Key Takeaways: Hypothesis Testing: Making Decisions with Data

One-Sentence Summary

Hypothesis testing uses indirect reasoning — assume nothing is happening (the null hypothesis), measure how surprising the data would be under that assumption (the p-value), and reject the assumption only if the data are sufficiently surprising (below the significance level $\alpha$) — but the p-value is NOT the probability that the null is true, and "statistically significant" does NOT mean "important."

Core Concepts at a Glance

Concept Definition Why It Matters
Null hypothesis ($H_0$) Default assumption of no effect, no difference, or status quo The starting point for every hypothesis test — what we assume until evidence says otherwise
Alternative hypothesis ($H_a$) The claim we're trying to find evidence for Determines the direction of the test (one- or two-tailed)
P-value Probability of data this extreme or more extreme, IF $H_0$ is true Measures how surprising the data are under $H_0$ — smaller = more surprising = more evidence against $H_0$
Significance level ($\alpha$) Pre-set threshold for rejecting $H_0$ (typically 0.05) Controls the Type I error rate — the false alarm probability
Test statistic Standardized measure of how far the data are from $H_0$ Converts the raw evidence into a number we can look up on a probability table

The Logic of Hypothesis Testing

1. Assume H₀ is true (nothing is happening)
         ↓
2. Collect data and compute test statistic
         ↓
3. Ask: "How surprising are these data under H₀?"
         ↓
4. Compute p-value = P(data this extreme | H₀ true)
         ↓
5. If p-value ≤ α → Reject H₀ (data are too surprising)
   If p-value > α → Fail to reject H₀ (data are plausible under H₀)

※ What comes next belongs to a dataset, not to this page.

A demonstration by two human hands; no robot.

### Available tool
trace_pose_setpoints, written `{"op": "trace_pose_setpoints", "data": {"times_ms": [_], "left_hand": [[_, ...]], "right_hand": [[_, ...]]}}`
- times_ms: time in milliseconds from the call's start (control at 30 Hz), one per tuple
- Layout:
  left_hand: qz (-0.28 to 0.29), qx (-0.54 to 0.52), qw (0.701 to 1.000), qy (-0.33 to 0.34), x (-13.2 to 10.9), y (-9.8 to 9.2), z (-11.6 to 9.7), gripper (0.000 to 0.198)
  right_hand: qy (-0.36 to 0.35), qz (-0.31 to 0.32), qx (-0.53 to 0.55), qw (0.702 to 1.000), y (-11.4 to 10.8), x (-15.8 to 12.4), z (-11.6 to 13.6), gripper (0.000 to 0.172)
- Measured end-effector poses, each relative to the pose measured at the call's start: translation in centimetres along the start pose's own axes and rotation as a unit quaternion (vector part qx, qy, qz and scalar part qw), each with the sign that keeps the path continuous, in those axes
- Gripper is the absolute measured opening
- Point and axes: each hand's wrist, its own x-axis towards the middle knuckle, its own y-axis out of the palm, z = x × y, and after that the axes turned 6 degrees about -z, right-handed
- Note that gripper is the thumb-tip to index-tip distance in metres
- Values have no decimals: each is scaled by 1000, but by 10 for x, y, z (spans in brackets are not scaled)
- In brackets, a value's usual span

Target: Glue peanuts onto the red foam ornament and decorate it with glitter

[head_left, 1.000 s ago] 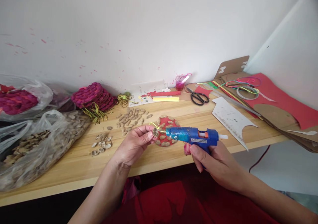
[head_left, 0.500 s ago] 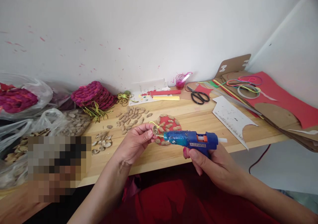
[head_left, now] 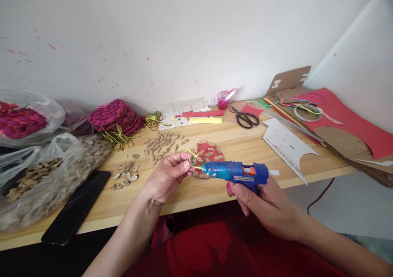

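My left hand (head_left: 167, 176) pinches a small peanut shell half (head_left: 193, 161) between thumb and fingers, just above the table's front edge. My right hand (head_left: 267, 205) grips a blue hot glue gun (head_left: 236, 172), its nozzle touching the shell. Right behind them a red disc (head_left: 208, 154) lies on the wooden table (head_left: 239, 144), partly covered with glued shells and with a yellow loop at its left. A loose pile of peanut shells (head_left: 162, 143) sits to the disc's left.
Plastic bags of shells (head_left: 46, 174) fill the left side, with a black phone (head_left: 76, 207) beside them. Magenta woven discs (head_left: 115, 116) lie near the wall. Black scissors (head_left: 245, 118), a pink cup (head_left: 222, 101), red paper and cardboard (head_left: 340, 129) occupy the right.
A black phone now lies at the table's front left, where none lay a second ago. Both hands and the glue gun have hardly moved; the nozzle stays at the shell.
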Motion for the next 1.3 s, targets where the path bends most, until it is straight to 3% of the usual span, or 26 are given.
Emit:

The courtroom analogy: - $H_0$ = presumption of innocence - Data = prosecution's evidence - p-value = how convincing the evidence is - $\alpha$ = "beyond a reasonable doubt" threshold - Reject $H_0$ = guilty verdict - Fail to reject $H_0$ = not guilty (NOT the same as innocent)

Test Statistic Formulas

One-Sample z-Test for a Mean (known $\sigma$)

$$\boxed{z = \frac{\bar{x} - \mu_0}{\sigma / \sqrt{n}}}$$

Conditions: 1. Random sample (or random assignment) 2. Independence (10% condition: $n \leq 0.10 \times N$) 3. Nearly normal population or large sample ($n \geq 30$, by CLT)

One-Sample z-Test for a Proportion

$$\boxed{z = \frac{\hat{p} - p_0}{\sqrt{p_0(1-p_0)/n}}}$$

Note: Uses $p_0$ (not $\hat{p}$) in the standard error, because we assume $H_0$ is true.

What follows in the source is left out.